Newer STE sets can communicate with systems that use the Secure Communications Interoperability Protocol (SCIP) (formerly Future Narrowband Digital Terminal (FNBDT)). There are upgrade kits available for older units.

==Models==
- Office: The Office STE is the most widely used STE and provides voice and data access to ISDN (Integrated Services Digital Network) and PSTN (Public Switched Telephone Network) telecommunications systems.
- Tactical: The Tactical STE is similar to the Office STE but can also access the TRI-TAC (TRI Service TACtical) network and has a serial EIA-530A/EIA-232 BDI (Black Digital Interface) port.

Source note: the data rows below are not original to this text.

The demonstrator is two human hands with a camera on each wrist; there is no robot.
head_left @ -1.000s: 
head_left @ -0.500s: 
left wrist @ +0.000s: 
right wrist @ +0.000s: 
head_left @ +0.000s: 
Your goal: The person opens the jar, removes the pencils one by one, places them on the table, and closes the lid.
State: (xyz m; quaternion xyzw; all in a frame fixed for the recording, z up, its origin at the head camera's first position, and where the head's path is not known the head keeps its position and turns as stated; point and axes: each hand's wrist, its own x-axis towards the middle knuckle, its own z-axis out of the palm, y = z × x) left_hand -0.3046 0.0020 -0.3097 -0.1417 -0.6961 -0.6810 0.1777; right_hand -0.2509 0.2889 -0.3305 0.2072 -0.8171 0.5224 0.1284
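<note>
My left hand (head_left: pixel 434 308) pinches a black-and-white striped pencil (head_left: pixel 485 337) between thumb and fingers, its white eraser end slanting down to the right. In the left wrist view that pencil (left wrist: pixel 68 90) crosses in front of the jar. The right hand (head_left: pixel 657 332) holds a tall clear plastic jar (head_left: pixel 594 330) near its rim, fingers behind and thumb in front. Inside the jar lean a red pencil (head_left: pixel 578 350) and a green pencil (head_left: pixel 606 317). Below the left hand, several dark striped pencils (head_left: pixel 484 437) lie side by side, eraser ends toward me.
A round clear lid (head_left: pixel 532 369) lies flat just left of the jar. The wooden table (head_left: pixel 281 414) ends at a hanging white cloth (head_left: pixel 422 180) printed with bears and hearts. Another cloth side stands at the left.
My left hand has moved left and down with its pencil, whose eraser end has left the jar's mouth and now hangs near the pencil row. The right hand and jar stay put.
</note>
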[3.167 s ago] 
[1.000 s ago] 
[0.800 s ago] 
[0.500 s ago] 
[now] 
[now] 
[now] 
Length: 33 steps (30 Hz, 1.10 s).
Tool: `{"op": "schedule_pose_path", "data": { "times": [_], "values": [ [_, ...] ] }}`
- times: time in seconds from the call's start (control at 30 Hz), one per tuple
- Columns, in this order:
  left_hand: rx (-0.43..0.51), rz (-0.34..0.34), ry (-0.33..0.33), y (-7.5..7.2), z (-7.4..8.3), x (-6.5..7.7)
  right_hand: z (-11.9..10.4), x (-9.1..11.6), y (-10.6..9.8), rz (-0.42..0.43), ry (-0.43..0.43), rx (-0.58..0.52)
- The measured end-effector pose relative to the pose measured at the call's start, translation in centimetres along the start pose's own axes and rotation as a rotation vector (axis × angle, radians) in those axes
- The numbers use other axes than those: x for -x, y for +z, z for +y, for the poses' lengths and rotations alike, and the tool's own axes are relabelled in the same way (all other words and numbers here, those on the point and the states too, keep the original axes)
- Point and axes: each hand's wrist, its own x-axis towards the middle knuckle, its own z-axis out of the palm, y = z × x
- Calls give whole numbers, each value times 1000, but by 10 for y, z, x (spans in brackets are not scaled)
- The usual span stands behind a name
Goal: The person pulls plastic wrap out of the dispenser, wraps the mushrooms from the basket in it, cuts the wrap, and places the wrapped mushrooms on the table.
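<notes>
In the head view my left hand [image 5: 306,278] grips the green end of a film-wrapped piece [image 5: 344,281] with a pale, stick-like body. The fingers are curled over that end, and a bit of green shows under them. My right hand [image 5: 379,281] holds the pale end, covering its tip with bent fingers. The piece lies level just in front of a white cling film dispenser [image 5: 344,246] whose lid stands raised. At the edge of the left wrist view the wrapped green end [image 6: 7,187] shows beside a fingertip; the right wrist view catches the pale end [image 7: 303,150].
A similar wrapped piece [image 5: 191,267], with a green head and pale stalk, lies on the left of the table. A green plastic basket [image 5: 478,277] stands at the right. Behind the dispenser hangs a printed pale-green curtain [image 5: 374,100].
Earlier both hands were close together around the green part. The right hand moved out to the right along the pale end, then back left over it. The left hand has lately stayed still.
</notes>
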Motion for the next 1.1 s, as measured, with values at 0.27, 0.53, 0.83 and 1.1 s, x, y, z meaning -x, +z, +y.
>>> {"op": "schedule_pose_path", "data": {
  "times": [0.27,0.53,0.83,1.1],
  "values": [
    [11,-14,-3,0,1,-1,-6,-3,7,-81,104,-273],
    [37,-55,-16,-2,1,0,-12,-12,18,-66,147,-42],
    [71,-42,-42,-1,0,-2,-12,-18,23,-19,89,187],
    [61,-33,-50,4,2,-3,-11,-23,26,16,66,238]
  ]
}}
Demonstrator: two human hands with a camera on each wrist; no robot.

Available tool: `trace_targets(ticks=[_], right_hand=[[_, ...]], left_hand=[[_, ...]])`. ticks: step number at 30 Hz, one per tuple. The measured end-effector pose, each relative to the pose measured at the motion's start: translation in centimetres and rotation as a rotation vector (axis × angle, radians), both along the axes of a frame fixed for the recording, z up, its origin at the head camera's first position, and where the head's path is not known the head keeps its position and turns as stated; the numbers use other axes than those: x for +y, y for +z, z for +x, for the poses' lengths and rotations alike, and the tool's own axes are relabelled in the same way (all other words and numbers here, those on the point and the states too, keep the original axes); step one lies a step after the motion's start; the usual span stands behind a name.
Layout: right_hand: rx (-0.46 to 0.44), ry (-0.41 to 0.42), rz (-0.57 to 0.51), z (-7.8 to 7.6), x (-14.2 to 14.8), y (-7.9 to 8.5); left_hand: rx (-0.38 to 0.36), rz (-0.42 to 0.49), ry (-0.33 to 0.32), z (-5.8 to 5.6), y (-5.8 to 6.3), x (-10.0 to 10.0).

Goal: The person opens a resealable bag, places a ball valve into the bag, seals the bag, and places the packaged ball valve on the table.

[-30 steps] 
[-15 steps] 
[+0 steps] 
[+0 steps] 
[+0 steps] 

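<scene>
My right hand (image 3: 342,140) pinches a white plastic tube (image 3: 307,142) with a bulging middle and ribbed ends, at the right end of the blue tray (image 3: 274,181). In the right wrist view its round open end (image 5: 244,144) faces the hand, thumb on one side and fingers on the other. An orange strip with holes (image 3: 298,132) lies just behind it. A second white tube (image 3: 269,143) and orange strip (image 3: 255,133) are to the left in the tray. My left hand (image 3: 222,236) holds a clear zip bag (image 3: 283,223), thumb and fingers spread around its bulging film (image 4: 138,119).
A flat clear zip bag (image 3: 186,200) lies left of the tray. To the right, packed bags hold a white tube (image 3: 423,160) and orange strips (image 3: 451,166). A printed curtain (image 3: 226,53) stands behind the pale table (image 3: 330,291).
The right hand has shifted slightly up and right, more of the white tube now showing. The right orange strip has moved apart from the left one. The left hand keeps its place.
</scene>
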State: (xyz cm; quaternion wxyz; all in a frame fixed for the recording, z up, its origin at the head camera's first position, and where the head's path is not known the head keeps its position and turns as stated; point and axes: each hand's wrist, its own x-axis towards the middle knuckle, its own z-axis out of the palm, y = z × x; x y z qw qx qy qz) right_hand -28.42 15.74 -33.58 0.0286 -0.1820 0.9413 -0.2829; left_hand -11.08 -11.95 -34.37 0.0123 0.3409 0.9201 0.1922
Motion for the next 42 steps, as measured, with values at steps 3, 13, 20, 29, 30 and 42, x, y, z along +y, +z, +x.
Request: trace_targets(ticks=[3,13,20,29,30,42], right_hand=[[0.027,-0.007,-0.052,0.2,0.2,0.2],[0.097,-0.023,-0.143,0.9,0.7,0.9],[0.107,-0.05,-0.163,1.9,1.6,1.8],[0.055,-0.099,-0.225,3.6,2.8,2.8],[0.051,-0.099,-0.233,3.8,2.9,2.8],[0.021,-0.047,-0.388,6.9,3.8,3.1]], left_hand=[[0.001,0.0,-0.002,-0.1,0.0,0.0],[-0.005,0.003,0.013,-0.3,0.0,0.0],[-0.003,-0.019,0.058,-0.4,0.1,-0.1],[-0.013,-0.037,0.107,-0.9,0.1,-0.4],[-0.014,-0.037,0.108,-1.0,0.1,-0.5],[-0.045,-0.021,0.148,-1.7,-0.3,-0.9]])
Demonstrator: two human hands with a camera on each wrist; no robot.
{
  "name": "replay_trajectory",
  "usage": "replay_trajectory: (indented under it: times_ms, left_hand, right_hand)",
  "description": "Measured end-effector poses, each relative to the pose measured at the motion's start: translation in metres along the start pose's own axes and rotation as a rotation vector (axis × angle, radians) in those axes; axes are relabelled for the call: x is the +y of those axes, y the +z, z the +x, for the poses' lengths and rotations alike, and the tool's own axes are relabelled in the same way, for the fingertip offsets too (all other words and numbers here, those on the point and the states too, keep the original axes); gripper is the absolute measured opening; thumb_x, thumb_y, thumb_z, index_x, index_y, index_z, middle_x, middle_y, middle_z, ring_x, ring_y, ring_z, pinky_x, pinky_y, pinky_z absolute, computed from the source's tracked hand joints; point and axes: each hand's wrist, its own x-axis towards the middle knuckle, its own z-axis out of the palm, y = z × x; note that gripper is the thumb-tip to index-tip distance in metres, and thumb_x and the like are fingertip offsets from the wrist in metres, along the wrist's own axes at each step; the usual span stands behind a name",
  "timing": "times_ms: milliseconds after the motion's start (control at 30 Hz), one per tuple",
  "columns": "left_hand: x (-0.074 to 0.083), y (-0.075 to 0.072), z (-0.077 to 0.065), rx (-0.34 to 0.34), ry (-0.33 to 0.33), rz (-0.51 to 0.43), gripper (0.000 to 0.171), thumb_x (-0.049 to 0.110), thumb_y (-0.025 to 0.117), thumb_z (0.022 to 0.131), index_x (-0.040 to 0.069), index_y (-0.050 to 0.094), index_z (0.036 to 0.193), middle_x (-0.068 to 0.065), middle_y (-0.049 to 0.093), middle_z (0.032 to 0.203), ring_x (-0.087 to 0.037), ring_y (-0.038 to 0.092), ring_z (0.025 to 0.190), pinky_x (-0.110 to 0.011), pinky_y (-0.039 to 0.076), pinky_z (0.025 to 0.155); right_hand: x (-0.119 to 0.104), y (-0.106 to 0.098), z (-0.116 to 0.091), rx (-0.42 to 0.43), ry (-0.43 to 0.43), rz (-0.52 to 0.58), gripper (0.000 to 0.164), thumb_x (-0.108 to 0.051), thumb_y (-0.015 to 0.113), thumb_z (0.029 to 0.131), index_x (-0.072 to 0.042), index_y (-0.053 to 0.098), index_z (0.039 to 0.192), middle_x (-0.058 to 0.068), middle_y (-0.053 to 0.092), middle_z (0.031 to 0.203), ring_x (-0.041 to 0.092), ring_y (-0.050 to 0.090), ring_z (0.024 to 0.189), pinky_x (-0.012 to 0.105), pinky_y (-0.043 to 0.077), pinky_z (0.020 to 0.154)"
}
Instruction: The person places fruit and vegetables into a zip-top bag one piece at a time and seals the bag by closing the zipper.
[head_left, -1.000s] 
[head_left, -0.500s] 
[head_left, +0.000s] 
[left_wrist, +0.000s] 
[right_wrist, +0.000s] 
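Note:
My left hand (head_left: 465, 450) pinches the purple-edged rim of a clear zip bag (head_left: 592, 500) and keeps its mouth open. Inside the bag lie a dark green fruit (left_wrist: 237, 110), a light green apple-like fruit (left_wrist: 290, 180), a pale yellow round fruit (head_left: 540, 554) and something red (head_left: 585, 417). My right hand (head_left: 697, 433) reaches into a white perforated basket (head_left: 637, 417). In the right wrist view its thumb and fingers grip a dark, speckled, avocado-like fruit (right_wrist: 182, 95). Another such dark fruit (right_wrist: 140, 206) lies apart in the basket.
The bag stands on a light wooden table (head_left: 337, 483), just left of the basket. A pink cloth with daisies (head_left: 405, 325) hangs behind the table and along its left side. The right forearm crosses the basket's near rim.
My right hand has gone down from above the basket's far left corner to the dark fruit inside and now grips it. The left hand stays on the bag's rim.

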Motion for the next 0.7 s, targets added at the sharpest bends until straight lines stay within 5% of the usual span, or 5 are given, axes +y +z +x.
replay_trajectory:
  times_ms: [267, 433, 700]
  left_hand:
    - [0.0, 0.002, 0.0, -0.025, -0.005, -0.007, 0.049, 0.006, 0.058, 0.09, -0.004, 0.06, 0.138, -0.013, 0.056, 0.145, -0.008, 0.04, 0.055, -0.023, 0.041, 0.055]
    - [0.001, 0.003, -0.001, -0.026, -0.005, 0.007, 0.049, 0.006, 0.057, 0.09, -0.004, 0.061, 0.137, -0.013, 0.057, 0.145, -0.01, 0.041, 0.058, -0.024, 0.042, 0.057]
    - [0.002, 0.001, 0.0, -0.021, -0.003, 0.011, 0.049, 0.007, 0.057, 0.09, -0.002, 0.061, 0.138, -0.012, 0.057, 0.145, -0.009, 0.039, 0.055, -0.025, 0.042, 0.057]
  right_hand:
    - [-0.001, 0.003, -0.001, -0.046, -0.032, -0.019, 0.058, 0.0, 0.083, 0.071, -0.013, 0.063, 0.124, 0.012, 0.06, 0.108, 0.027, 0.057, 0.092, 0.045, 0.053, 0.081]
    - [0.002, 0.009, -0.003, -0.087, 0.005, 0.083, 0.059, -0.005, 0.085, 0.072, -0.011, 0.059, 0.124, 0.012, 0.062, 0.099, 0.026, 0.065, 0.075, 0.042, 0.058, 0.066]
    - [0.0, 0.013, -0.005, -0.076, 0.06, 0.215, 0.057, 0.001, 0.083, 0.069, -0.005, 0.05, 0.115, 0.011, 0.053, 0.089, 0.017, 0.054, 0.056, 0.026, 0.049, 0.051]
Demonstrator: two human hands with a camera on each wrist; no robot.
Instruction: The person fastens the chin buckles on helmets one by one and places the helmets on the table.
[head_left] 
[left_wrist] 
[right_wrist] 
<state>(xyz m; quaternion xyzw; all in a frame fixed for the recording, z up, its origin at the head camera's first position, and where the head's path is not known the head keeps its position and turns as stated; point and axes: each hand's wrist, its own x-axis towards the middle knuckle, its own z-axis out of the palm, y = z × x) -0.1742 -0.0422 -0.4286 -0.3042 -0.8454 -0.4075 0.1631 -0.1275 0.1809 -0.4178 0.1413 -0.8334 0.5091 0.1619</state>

- Data: The Data STE provides remote access for voice, fax, data and video-conferencing. This model has two serial EIA-530A/EIA-232 BDI ports and allows for data transfers to multiple destinations.
- C2: The C2 STE is similar to the Tactical STE but C2 has modified software for use with its Tactical Terminal Locking Handset mechanism.
- STE-R: Similar to the Data STE, the STE-Remote provides dial-in access to the Defense Red Switch Network (DRSN).
- VoIP: The STE now has Voice over Internet Protocol (VoIP) capability, available as an upgrade to the current models, or built into some new models.

As of 2007, a typical STE terminal cost about $3,100, not including the crypto card.